In 2012, Mario Draghi, then Chair of the ECB, was staring down the barrel of the the total collapse of the Euro. At the height of the crisis, he stood up and boldly pronounced:

‘We will save the Euro, whatever it takes’.

Then paused for effect, looked around the room and added:

‘And trust me, it will be enough’.

Pretty bold, considering that when he said it, the Euro had almost collapsed, there was no plan and the ECB had no mandate to print money. No one had approved the comment. Germans were shocked to hear of a hint of QE, a step towards European debt mutualisation. It was the mother of all ‘Hail Marys’. Bond investors, who had already lost betting against American QE, were afraid of what another ‘Bazooka’ might mean for their returns. Angela Merkel, of course, had remained silent. She was happy to let markets believe what they want to believe, until she had time to put a plan together. 

A gamble that worked, but a gamble nonetheless.

Now when Draghi said that, with absolutely no plan, markets took him at his word. Afraid of challenging another central bank, investors ate it, rod, line and sinker. This gave enough space to the Eurozone to come up with the right tools to save the monetary union.

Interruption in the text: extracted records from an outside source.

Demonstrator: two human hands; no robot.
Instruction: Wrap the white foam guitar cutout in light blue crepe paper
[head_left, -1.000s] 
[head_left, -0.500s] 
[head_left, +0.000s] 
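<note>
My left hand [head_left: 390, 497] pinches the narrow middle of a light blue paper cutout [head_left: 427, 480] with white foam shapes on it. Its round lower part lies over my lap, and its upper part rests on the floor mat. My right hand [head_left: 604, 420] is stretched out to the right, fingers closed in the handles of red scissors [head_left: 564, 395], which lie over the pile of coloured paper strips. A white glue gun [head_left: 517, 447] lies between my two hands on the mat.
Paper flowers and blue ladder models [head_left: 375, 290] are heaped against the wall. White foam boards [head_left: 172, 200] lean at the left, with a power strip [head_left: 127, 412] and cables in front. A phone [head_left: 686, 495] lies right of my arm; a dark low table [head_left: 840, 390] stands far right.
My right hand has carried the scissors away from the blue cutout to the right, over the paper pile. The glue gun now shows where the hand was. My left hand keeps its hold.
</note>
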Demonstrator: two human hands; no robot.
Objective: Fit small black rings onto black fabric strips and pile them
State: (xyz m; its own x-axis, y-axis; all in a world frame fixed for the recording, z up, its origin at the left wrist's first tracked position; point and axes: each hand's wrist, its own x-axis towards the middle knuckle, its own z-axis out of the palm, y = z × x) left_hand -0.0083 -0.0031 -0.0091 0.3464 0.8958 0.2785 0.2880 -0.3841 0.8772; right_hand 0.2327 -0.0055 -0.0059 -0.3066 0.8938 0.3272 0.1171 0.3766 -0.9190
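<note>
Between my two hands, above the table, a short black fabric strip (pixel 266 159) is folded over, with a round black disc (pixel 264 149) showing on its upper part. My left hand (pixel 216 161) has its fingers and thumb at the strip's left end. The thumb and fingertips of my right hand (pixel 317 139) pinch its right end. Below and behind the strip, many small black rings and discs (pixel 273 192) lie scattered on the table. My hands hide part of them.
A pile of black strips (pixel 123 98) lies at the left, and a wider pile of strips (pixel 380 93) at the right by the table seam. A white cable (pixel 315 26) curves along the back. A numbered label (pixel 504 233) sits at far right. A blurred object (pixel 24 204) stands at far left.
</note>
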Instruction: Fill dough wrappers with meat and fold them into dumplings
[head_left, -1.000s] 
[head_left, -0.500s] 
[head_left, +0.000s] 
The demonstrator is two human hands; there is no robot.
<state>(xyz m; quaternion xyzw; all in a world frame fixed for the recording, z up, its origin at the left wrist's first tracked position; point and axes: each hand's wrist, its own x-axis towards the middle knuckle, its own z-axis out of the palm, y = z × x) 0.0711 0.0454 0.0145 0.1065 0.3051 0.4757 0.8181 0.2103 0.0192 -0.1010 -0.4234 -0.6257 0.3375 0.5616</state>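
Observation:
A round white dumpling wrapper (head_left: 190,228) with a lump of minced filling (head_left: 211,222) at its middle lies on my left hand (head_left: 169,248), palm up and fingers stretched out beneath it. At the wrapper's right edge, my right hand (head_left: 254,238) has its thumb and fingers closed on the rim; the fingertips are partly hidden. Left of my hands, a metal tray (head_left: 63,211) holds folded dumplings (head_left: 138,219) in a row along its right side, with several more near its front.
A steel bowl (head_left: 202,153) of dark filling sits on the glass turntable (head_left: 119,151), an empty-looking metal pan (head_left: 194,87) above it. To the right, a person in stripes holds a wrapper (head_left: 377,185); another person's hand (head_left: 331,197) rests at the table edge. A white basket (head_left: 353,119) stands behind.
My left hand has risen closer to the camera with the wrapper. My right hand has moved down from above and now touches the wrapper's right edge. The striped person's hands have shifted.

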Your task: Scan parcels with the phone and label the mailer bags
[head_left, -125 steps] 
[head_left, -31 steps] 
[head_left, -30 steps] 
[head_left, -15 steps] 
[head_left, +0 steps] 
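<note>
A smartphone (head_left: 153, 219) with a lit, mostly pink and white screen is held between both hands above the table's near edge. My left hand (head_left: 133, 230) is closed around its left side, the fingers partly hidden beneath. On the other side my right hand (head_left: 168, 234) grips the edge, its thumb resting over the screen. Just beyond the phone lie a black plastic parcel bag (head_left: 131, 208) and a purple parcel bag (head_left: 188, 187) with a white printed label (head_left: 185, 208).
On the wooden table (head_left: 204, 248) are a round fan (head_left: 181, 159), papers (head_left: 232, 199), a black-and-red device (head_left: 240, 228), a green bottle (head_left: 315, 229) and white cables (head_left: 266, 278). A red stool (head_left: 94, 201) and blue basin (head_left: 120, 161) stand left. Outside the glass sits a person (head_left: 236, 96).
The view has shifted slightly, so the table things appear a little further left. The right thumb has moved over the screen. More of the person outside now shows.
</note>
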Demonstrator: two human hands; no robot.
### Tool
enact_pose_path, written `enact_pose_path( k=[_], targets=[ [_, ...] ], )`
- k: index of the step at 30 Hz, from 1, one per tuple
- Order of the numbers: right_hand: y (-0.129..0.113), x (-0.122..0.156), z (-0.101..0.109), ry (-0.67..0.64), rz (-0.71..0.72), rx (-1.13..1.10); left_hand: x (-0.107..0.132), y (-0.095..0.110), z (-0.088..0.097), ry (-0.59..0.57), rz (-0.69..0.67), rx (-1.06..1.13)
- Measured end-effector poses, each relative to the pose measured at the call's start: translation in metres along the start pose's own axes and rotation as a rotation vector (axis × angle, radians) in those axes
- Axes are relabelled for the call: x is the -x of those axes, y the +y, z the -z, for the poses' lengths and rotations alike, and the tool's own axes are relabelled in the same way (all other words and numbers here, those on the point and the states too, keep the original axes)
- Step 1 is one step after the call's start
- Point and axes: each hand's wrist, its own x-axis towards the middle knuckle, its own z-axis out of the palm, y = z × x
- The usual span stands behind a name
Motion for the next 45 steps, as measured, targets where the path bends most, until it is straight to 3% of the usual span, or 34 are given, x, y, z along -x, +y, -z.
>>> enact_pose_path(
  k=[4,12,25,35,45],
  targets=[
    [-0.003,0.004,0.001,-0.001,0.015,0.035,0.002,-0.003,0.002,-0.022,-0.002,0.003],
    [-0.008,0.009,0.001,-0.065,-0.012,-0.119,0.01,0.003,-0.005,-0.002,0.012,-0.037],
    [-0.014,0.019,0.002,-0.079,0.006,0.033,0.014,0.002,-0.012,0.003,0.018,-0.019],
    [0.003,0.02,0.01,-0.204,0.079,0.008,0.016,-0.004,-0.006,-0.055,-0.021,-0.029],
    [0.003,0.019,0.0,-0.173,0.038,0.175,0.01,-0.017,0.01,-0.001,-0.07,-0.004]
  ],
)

And still, the whole thing almost came apart in 2015 again, when Greece was almost ejected from the Union.

A decade later it’s Ms Lagarde who leads the ECB. Her pronouncements were much more careful. On the one hand, she ended years of negative rates (a questionable practice to begin with). A 50bps hike was very bold.

Then, she introduced the Transmission Protection Instrument (TPI). This tool will allow the ECB to purchase bonds of countries where spreads have risen significantly. It solves the ‘how do you raise rates without endangering Italy’ conundrum. But she was careful on how she phrased it. She mentioned the four conditions for potential recipients:

  • They must be in line with the Eurozone’s fiscal rules
  • They mustn’t have severe macroeconomic imbalances
  • Their debt trajectory must be sustainable
  • Their macro policies also need to be sustainable

This means that the ECB would still decide whether a country ‘deserves’ to be saved. This is important. No matter how big Italy is, if election was held today, polls suggest that Eurosceptic parties would get 52% of the vote. Italy itself would have to decide whether it wants to play by the rules.

Markets were sceptical. This was not a big grandiose statement, despite Ms Lagarde’s pledge that there’s no upper limit to those instruments. There were caveats. The Euro remained weak. Italian spreads remained high.

However, investors forget that where in 2012 noting really stood behind Mr. Draghi’s bold words, today the ECB has a lot more tools in their disposal

  • The TPI
  • The OMT (Outright Monetary Transactions)
  • The ELA (Emergency Liquidity Assistance)
  • And of course, QE itself.

More importantly, the EU has already made huge sacrifices to keep the common currency together. There’s no desiree to keep In 2012, the Euro crisis was still fresh, and so was the debate. Now the Eurozone stands a lot closer.

Mr. Draghi spoke bravely, but he bluffed. Those of the Anglo-Saxon conviction should certainly appreciate someone speaking softly and carrying a big stick. And make no mistake, the ECB is the second largest global central bank. Ms. Lagarde’s stick is big enough.

As investors, we think there are two conclusions after the ECB’s heavily caveated rate hike yesterday:

  1. The ECB is serious about throwing money around to save the Euro. We will see political wrangling, but then again when is that not a feature of Eurozone politics?
  2. Gambles may sometimes work. But they are hardly an investment strategy. Investors need to look past bold policy statements, understand that different people express themselves differently, and focus on actual policies, as well as the ability and dependability of those in charge to implement them.

Since the onset of this new crisis, the Euro has been the biggest risk on our radar. It still is.

The European bond market is stressed, and so is the currency.  But so far, it is not distressed. We feel that markets might eventually try to test Ms Lagarde. Having said that, following last Thursday’s policy announcement we feel more confident that attacks on the Euro might be thwarted.